Mean Absolute Deviation

Today, I tutored a talented young man on some high school statistics. It was about statistics on central tendency and dispersion, in a high school general mathematics book. Several things caught my attention.

1) The use of different terms. All the intro stat books we have examined for our teaching universally use "measure of center" and "measure of spread", not "central tendency" and "dispersion". Andrew once commented that only people for whom English is not a native language will find such usage of the language worthy of noting. Here, I am not fascinated by the differences. In my teaching, I have had a number of students who are confused by the different terms for a same thing in statistics. This is the first time I realize when such "variety" gets started.

2) MAD (mean absolute deviation) was taught. I just quickly checked several intro stat texts we use in this department. None of them cover MAD as a measure of spread. Only one covers a related topic, MAD regression. I can't understand what make such a topic essential to be in a high-school math text but unnecessary in a college intro stat text. Personally, I like MAD.

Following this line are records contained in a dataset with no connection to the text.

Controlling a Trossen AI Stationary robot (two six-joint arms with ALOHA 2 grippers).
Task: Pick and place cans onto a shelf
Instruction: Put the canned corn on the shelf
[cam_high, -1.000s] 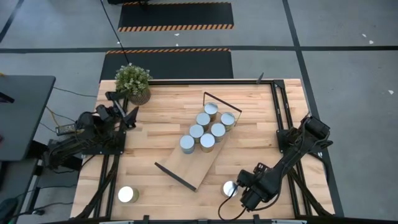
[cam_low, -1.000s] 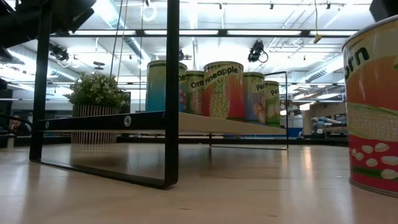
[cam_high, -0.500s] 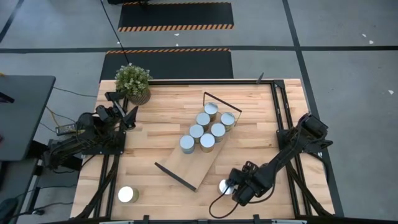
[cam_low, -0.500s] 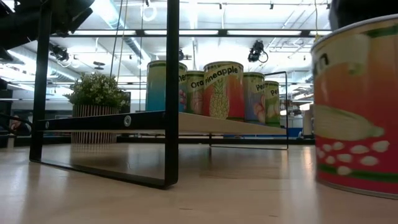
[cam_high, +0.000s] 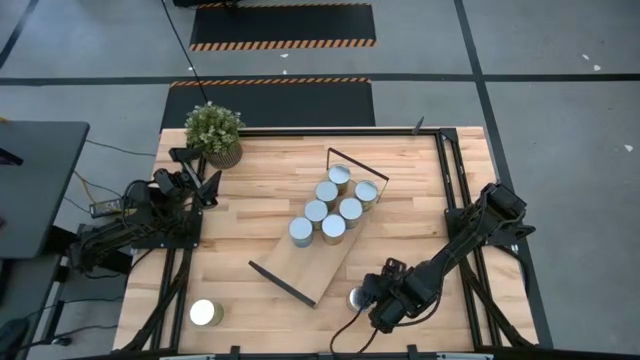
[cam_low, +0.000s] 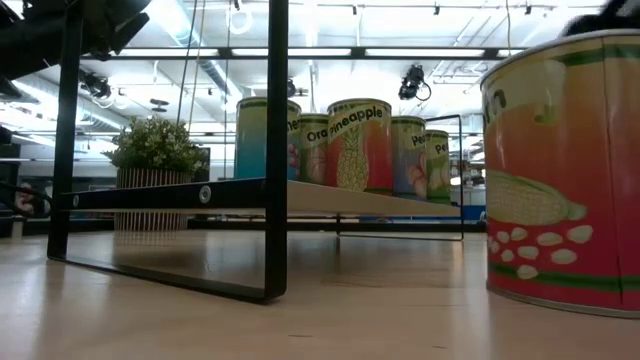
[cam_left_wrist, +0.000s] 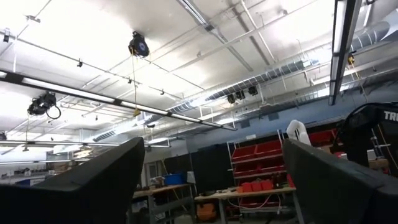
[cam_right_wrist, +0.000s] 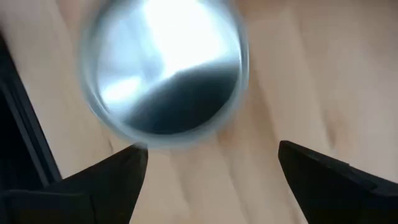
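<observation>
Six cans (cam_high: 331, 207) on shelf (cam_high: 300, 270), wooden table (cam_high: 250, 195), right hand (cam_high: 368, 300) open over can (cam_high: 357, 298), striped floor mats (cam_high: 283, 26)

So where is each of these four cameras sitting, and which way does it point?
High view: overhead, looking straight down; shows the table, shelf, both arms.
Low view: at tabletop height, looking level across; no arm clearly shows.
Left wrist view: on the left arm, aimed up at the ceiling past its open claw.
Right wrist view: looks down past the right claw.
Shared: the corn can.
</observation>
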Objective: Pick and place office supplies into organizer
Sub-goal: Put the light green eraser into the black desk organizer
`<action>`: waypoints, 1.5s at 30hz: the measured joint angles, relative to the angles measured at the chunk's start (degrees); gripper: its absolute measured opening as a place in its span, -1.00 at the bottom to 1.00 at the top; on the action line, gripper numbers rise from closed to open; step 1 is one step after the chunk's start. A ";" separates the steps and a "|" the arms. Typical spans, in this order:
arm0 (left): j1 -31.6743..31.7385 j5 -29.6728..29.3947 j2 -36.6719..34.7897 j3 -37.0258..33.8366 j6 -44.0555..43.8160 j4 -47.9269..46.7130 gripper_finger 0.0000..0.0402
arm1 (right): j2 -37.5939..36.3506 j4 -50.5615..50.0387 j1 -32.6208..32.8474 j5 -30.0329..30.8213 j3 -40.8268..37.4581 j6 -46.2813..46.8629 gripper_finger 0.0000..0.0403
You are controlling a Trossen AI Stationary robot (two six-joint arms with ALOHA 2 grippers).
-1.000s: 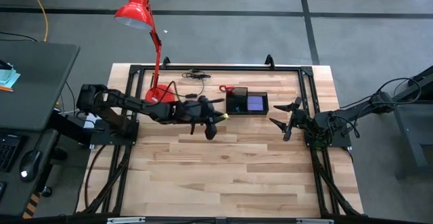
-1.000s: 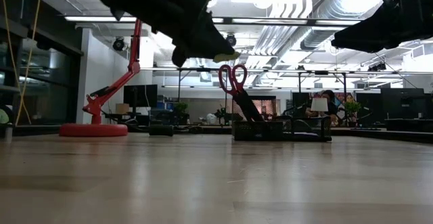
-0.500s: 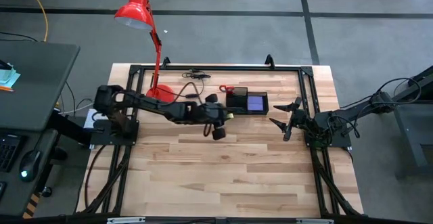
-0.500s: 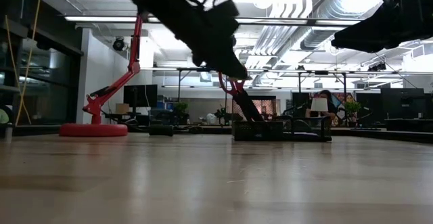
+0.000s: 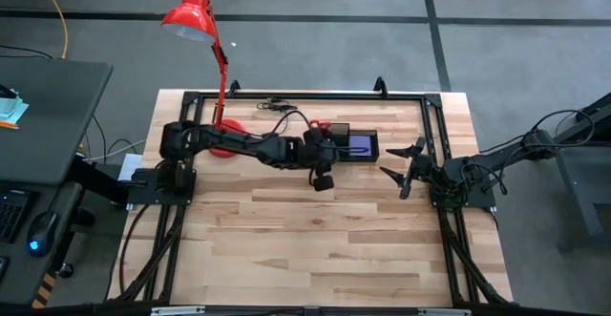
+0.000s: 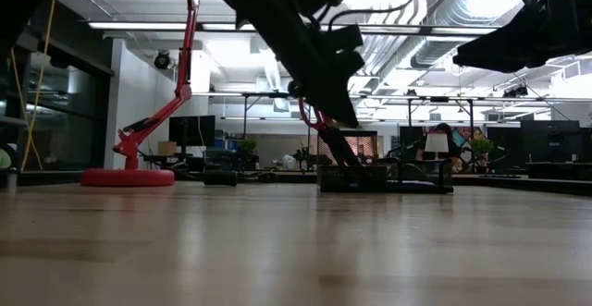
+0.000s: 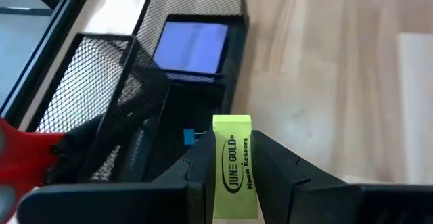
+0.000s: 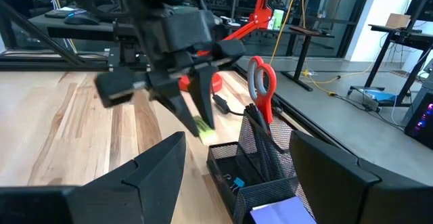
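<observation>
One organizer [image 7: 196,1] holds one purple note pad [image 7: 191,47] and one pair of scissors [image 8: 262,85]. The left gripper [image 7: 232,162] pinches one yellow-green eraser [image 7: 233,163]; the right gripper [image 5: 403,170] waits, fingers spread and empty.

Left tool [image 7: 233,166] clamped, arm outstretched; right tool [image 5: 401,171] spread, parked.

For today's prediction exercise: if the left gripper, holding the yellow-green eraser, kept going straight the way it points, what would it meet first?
Most likely the organizer: the left gripper points the eraser at its low front compartments, though depth is uncertain.

Open-plan lab: exposed ceiling ducts [image 6: 435,10], desks with monitors [image 6: 192,128].
</observation>
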 joint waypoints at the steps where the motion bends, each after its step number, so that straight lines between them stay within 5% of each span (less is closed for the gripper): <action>1: 0.26 0.04 0.32 0.18 0.58 -0.06 -0.69 | 0.01 -0.02 -0.01 0.00 0.00 0.00 0.29; 31: 4.86 5.04 3.20 0.30 6.06 2.19 -0.68 | 0.01 -2.04 0.00 0.00 0.00 0.00 0.29; 45: 4.80 6.86 3.80 0.24 7.32 2.80 -0.11 | 0.01 -2.07 0.00 0.02 0.00 0.00 0.29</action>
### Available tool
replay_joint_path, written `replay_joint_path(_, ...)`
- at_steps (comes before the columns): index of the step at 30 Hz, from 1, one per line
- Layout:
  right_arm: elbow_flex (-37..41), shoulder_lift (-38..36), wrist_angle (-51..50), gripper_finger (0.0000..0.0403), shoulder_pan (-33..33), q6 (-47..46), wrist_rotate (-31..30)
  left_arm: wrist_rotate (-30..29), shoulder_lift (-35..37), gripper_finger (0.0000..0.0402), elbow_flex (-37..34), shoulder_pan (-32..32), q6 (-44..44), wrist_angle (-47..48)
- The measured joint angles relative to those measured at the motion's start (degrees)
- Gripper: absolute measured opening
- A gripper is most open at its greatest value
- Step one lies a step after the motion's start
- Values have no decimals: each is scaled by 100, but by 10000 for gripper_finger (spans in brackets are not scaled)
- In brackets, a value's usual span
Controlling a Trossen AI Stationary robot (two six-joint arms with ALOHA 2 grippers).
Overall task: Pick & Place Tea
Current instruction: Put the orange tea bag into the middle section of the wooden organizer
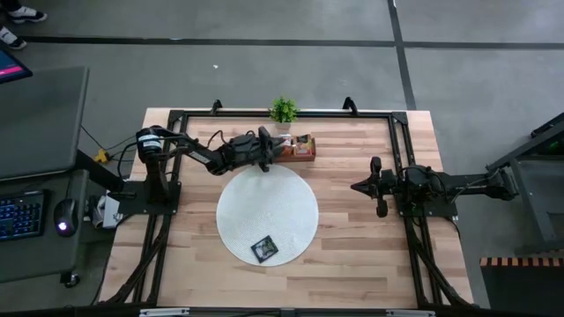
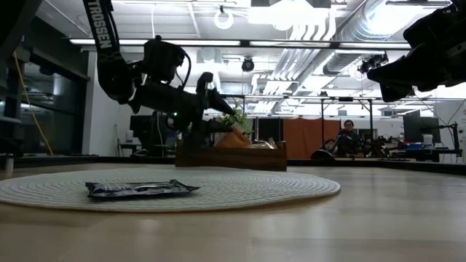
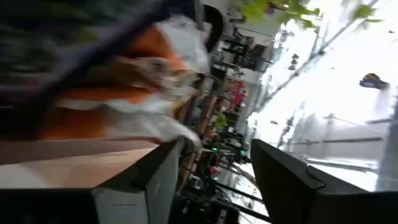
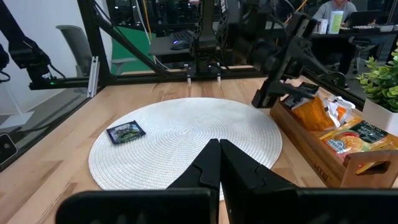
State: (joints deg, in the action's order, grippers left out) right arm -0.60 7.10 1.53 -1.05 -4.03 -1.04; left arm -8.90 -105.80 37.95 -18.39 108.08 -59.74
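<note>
A brown wooden tray (image 1: pixel 302 147) stands at the table's far side, with orange and white tea sachets (image 4: pixel 314 113) in its compartments. My left gripper (image 1: pixel 275 150) hangs open over the tray's left end (image 4: pixel 283 93), pointing almost level toward the table's right. The sachets (image 3: pixel 137 93) show close beside its fingers. One black tea sachet (image 1: pixel 264 249) lies flat on the near part of the round white woven mat (image 1: pixel 267 202). My right gripper (image 1: pixel 355 187) waits shut at the table's right, clear of everything.
A small green plant (image 1: pixel 283 110) in a white pot stands just behind the tray. Black frame rails (image 1: pixel 398 158) run along the table's left, far and right sides. Bare wood lies between the mat and my right arm.
</note>
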Motion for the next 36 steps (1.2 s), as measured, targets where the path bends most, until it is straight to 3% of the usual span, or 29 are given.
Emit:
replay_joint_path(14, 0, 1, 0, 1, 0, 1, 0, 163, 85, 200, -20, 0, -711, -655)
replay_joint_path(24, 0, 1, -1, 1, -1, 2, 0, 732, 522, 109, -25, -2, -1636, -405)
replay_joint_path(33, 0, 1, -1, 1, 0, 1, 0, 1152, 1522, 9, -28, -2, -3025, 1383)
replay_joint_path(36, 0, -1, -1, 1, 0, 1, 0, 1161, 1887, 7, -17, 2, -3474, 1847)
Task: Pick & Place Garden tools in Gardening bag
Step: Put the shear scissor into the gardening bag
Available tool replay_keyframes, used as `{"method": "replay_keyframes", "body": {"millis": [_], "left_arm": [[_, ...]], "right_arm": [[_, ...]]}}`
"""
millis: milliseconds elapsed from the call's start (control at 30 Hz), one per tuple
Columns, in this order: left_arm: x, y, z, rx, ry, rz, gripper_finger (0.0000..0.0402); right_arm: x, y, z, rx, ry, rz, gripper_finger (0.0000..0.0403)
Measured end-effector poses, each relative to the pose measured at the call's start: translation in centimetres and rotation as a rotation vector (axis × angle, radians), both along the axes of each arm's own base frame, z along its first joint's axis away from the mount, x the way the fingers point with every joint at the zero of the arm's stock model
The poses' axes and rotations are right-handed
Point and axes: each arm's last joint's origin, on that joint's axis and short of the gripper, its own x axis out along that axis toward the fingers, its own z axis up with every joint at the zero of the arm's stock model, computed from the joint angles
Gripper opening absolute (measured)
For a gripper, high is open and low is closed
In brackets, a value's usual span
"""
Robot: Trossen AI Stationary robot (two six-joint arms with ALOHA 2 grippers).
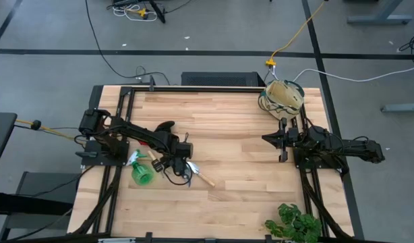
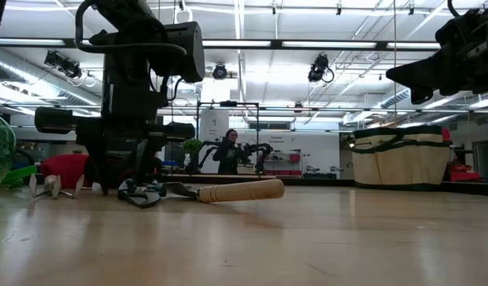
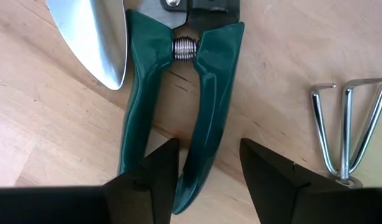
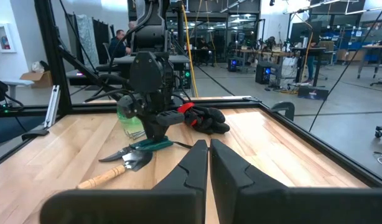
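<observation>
My left gripper (image 3: 206, 149) is open and points down over the green-handled pruning shears (image 3: 178, 93), which lie flat on the table. Its fingers stand on either side of one handle's free end (image 3: 192, 174), and I see no touch. In the high view the gripper (image 1: 182, 169) is at the table's left middle. The silver trowel (image 3: 91, 37) with its wooden handle (image 2: 236, 191) and the mini rake's tines (image 3: 346, 124) lie beside the shears. The green spray bottle (image 1: 141, 172) and the glove (image 4: 203, 118) are close by. The beige bag (image 1: 284, 94) stands at the far right. My right gripper (image 4: 208, 162) is shut and empty in front of the bag.
A leafy green plant (image 1: 298, 223) sits at the table's near right corner. Bare wood (image 1: 241, 155) lies between the tools and the bag. People show in the room beyond the table.
</observation>
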Motion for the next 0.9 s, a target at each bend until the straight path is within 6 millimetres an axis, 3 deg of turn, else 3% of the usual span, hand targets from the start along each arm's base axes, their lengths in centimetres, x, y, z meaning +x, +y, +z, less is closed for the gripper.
{"method": "replay_keyframes", "body": {"millis": [200,600,900], "left_arm": [[-0.02,-0.01,-0.01,-0.001,0.002,0.0,0.0163],[-0.07,-0.03,-0.03,-0.009,0.008,0.002,0.0061],[-0.22,-0.07,-0.04,-0.03,0.025,-0.001,0.0061]], "right_arm": [[0.0,0.0,-0.01,0.0,0.0,0.0,0.0021],[0.0,0.0,0.0,0.0,0.0,0.0,0.0021],[0.0,0.0,-0.01,0.0,0.0,0.0,0.0021]]}}
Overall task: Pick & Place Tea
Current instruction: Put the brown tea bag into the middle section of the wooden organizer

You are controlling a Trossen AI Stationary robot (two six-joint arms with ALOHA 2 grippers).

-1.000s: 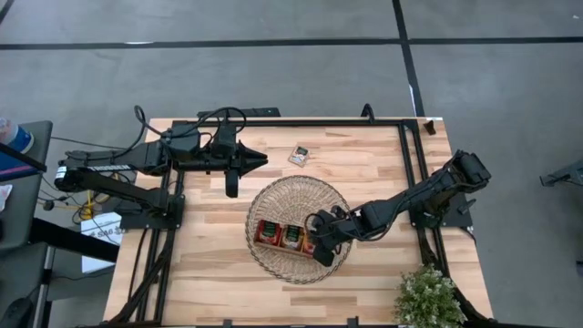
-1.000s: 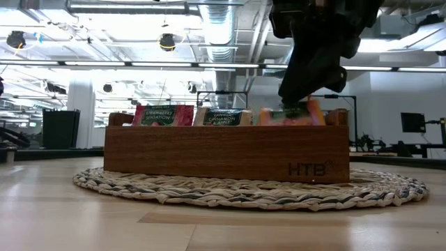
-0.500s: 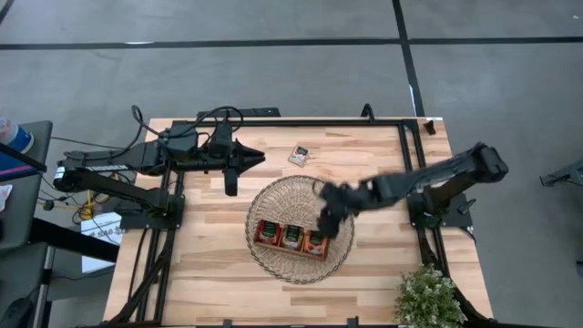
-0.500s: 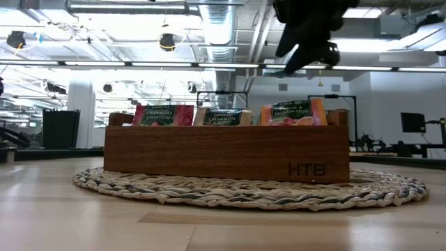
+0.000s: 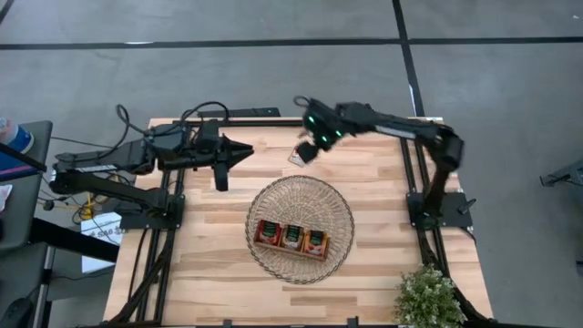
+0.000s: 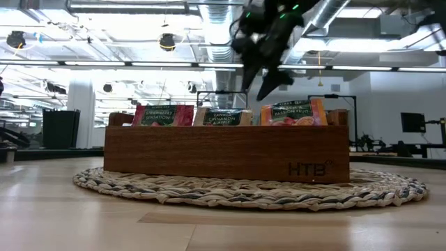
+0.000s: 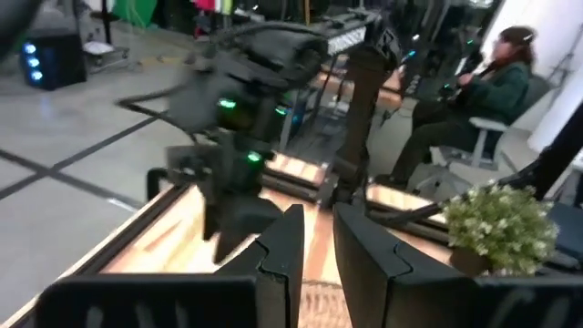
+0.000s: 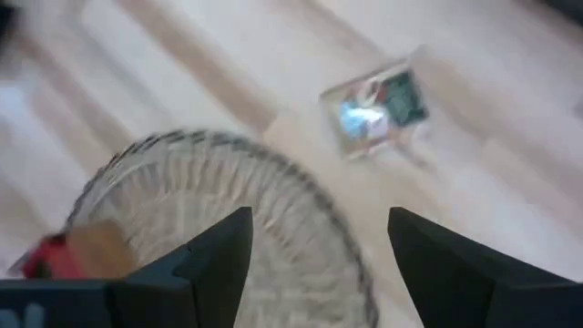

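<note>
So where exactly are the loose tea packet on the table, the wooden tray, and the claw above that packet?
loose tea sachet [image 8: 381,111]: right wrist view, middle of its pale face.
wooden tray [image 6: 226,152]: low view, centre of its front wall.
right gripper [image 5: 314,138]: high view, midway between its open fingertips.

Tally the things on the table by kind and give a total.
Loose tea sachet on the bare wood: 1
Wooden tray with three compartments of tea sachets: 1
Round wicker basket: 1
Potted plant at the table's corner: 1
Total: 4
</note>
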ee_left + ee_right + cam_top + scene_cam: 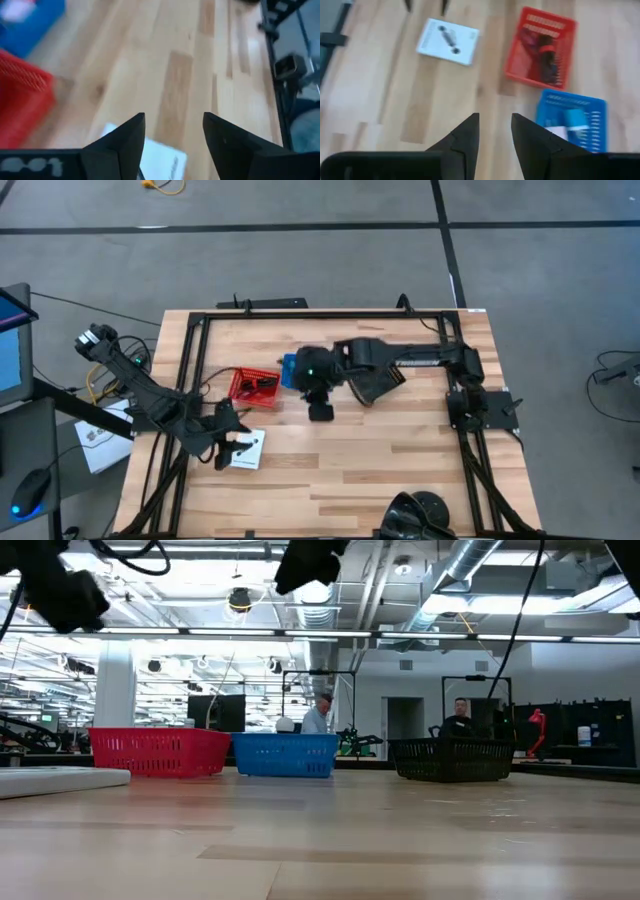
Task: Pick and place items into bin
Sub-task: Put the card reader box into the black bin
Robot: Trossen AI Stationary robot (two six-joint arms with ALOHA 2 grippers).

3) The extensive use of TI-83/84 calculator. It is very foreign to me for a math textbook to illustrate how to use a calculator. Using calculators for homework or exams weren't acceptable when I was in China. The use of calculator has the advantage of enabling the students to work on real-life scale of statistical problems. But following the diagram such as "stats->2->enter->..." In the book, the student, as my pupil said today, "had no idea what he was doing."

This is not an AP stat course. To my understanding, the text used for AP stat is usually very similar to college text but the emphasis is more on the computation not too much on the concepts.

3 comments:

Luis said...

Could you tell what that book is? I am interested in MAD, and as you noted, it is not widely covered in the literature.

Tian Zheng said...

I don't remember. It is a high-school Math-Stat textbook.